Previous studies have shown that ADC value of malignant sinonasal lesions was significantly lower than that of benign lesions [10, 22,23,24,25] as major parts of malignant tumors were composed of high cellularity whereas ADC is inversely correlated with tissue cellularity. Consistent with this notion, Sumi et al. reported lymphomas had smaller ADCs than did well-differentiated SCC nodes in the neck [26]. Maeda et al. found a statistically significant difference in ADC values between SCCs and lymphomas in the head and neck as lymphoma cells have relatively high nuclear-to-cytoplasm ratios and are densely packed [27]. Some other studies reported ADC values of poorly differentiated and undifferentiated carcinomas were significantly lower than those of moderately differentiated and well-differentiated carcinomas of the pharynx and nasal and paranasal sinus [9, 28]. In addition, ADC levels of SRCMTs were lower than of non-SRCMTs, reflecting their cellular characteristics (undifferentiated cells with high cell attenuation, relatively small-sized nuclei, and scant cytoplasm) [8, 29]. In this study, the common parameter used to differentiate SRCMTs from non-SRCMTs was Perc.10% in the three feature selection methods. GLCM and wavelets were the other two parameters using RFE feature selection to differentiate them. These parameters were first-order, second-order, and higher order statistics which were described as the distribution of individual voxel values, statistical interrelationships between voxels with similar or dissimilar contrast values, and texture frequency component data extracted from the energy computed within channels, respectively. This indicates that histogram-based ADC parameters are more sensitive to histopathological features in sinonasal malignant tumors. We suspect that the cause of the efficacy of Perc.10% ADC lies in that it reflects the complex intratumoral microstructures and heterogeneity in the whole tumor, taking a hypoxic lesion around the tiny necrotic tissue, for example.

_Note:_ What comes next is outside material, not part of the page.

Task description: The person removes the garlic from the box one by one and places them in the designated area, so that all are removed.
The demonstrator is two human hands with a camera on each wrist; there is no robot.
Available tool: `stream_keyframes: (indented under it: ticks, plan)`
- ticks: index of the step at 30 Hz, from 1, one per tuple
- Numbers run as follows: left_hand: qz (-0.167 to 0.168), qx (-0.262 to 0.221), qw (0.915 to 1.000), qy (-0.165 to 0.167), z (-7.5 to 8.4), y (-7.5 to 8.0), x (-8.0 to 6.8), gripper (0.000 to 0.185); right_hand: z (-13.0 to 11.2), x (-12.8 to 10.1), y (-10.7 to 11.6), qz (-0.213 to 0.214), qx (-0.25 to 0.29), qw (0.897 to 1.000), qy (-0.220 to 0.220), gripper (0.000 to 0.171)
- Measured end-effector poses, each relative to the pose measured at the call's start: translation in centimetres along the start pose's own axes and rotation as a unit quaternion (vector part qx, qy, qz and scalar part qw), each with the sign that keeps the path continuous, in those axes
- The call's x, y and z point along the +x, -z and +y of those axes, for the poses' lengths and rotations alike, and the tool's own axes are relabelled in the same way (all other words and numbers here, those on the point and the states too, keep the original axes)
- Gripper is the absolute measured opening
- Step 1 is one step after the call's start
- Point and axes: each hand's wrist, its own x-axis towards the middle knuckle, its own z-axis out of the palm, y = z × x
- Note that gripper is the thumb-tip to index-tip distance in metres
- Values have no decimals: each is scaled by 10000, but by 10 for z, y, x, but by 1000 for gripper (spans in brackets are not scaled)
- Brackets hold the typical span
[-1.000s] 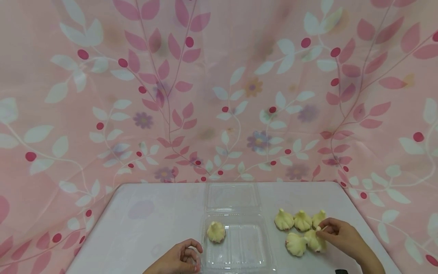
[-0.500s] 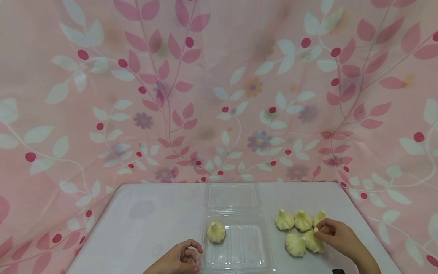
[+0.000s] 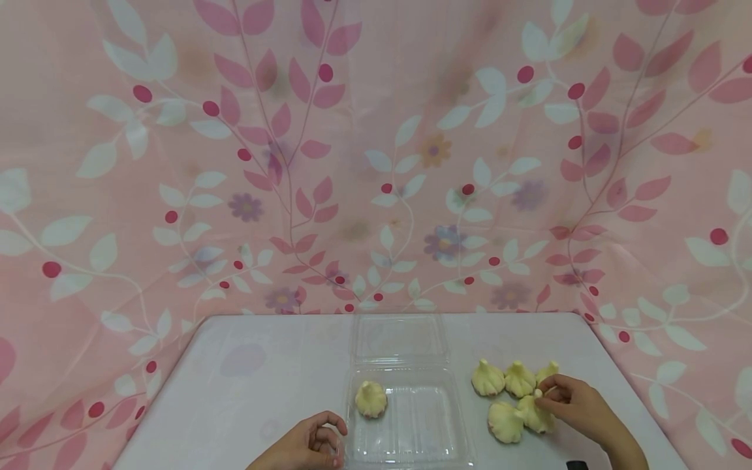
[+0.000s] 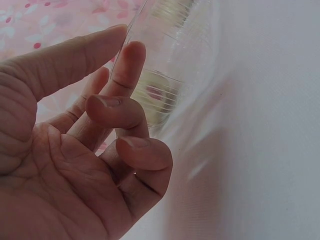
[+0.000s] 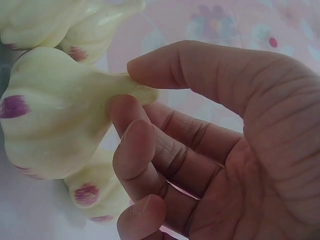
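The head view's bottom edge cuts off both wrists and the clear clamshell container point(image 3: 405, 418); a dark object point(image 3: 576, 465) there stays unidentifiable.

Pale yellow garlic bulb point(image 3: 536, 414) with purple blotches, tilted, stem pinched, among four other bulbs

Garlic bulbs point(image 3: 505, 421) were coloured pale yellow with purple blotches; the container point(image 3: 411, 437) was clear; the table point(image 3: 264, 378) was white; the backdrop cloth point(image 3: 376, 163) was patterned pink with leaves and red berries.
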Motion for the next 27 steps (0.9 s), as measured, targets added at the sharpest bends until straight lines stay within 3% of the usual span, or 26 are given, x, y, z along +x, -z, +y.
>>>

There would always be some features which are less important on sample sets. The least important features are pruned from current set of features. RFE feature selection addresses the problem by automatically removing these features. That procedure is recursively repeated on the pruned set until the desired number of features to select is eventually reached. GP classification is a nonparametric method based on the Laplace approximation and is used for approximating the non-Gaussian posterior using the Gaussian method. It can easily handle various problems, such as an insufficient capacity for the classical linear method, complex data types, and the curse of dimensions [30]. In this study, we used an RFE feature selection and GP classifier in a LOOCV loop to boost their performance on very high-dimensional datasets, achieving a 0.830 accuracy, 0.867 sensitivity, 0.783 specificity, and 0.902 AUC.

Our study has limitations. First, as the SRCMTs studied were of various histologic types, subgroup analyses in more details should be performed in future studies after obtaining a larger sample size and a careful consideration of the study groups. Second, as the texture-analyzing software analyzed only two-dimensional images, three-dimensional analyses which can better reflect the texture features of the entire tumor would be one of the directions of our future research. Finally, as only ADC maps were chosen, in our further studies, we will propose a multiparametric MRI investigation including ADC, T2-weighted MRI, and dynamic contrast-enhanced MRI involving early and delayed phases to generate a robust model to differentially diagnose SRCMTs and non-SRCMTs by segmenting precisely three-dimensional tumor regions in a larger sample.

Conclusions

In this study, we investigated the feasibility of combining artificial intelligence and radiomics features from ADC values to differentially diagnose SRCMTs and non-SRCMTs. As it is non-invasive, this approach has a promising potential for future applications in clinical medicine.